The chatbot additionally includes multimedia videos and gifs developed along with the FH Foundation that walk though different patient scenarios — such as being young and unsure if you have FH or being older and knowing you already have high cholesterol — to explain why genetic testing is important.
Also built into the chatbot is the ability for relatives to order their family variant test. This, Sturm noted, costs about $20 for a physician at Genome Medical to review and place the order with Invitae. A test kit would then be shipped to the relative's home. This, she adds, is available to family members not only in Pennsylvania but across the US.
"We're really excited to see if people are willing to engage with the cascade chatbot, willing to put in their credit card information, and order their cascade test because they probably had other barriers up in front of them before where they may not have taken that extra step to find out if they have FH or not," Sturm said.

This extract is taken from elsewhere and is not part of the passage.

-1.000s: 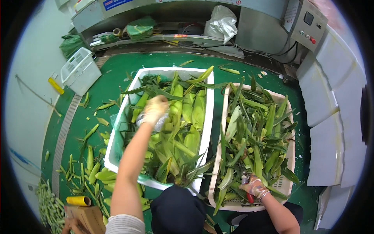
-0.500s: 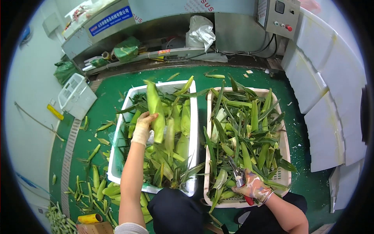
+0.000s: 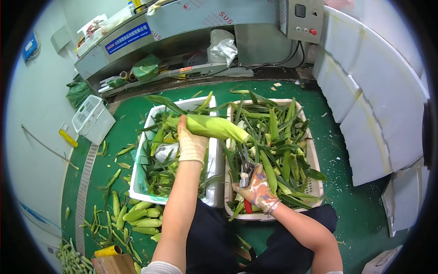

The first samples for the trial were sent to Invitae for testing in mid-June, getting the study underway, according to Sturm. In all, the researchers aim to enroll at least 150 individuals diagnosed with FH from the MyCode program, who will be given the option of offering, in addition to the letter, direct contact or the chatbot communication methods to their relatives. If, after six months, the relative has yet to order cascade testing, the researchers will reach back to see if the initial patient wants to try another approach instead. Final analysis of cascade testing uptake will then be after a year.
If all goes well, Sturm said she hopes to integrate the cascade chatbot with the other FH patient identification methods the trial is examining using the DiscovEHR cohort. It is additionally evaluating two electronic health record-based tools — the Flag Identify Network Deliver FH, or FIND FH, tool from the FH Foundation and the Screening Employees and Residents in the Community tool from Mayo Clinic researchers — that scan health records for indications that people might have FH and recommend them for follow-up testing. A previous analysis found that the FIND FH tool correctly identified someone with FH 8 out of 10 times. Another method under study is a genomics-based approach that flags individuals suspected of having FH based on the presence of pathogenic or likely pathogenic variants linked to the condition.
Additionally, Snir noted that the cascade chatbot can scale up to be used for other genes and disease states. That idea was echoed by Sturm who said it could potentially also be used for cascade testing in hereditary breast ovarian cancer syndrome and Lynch syndrome.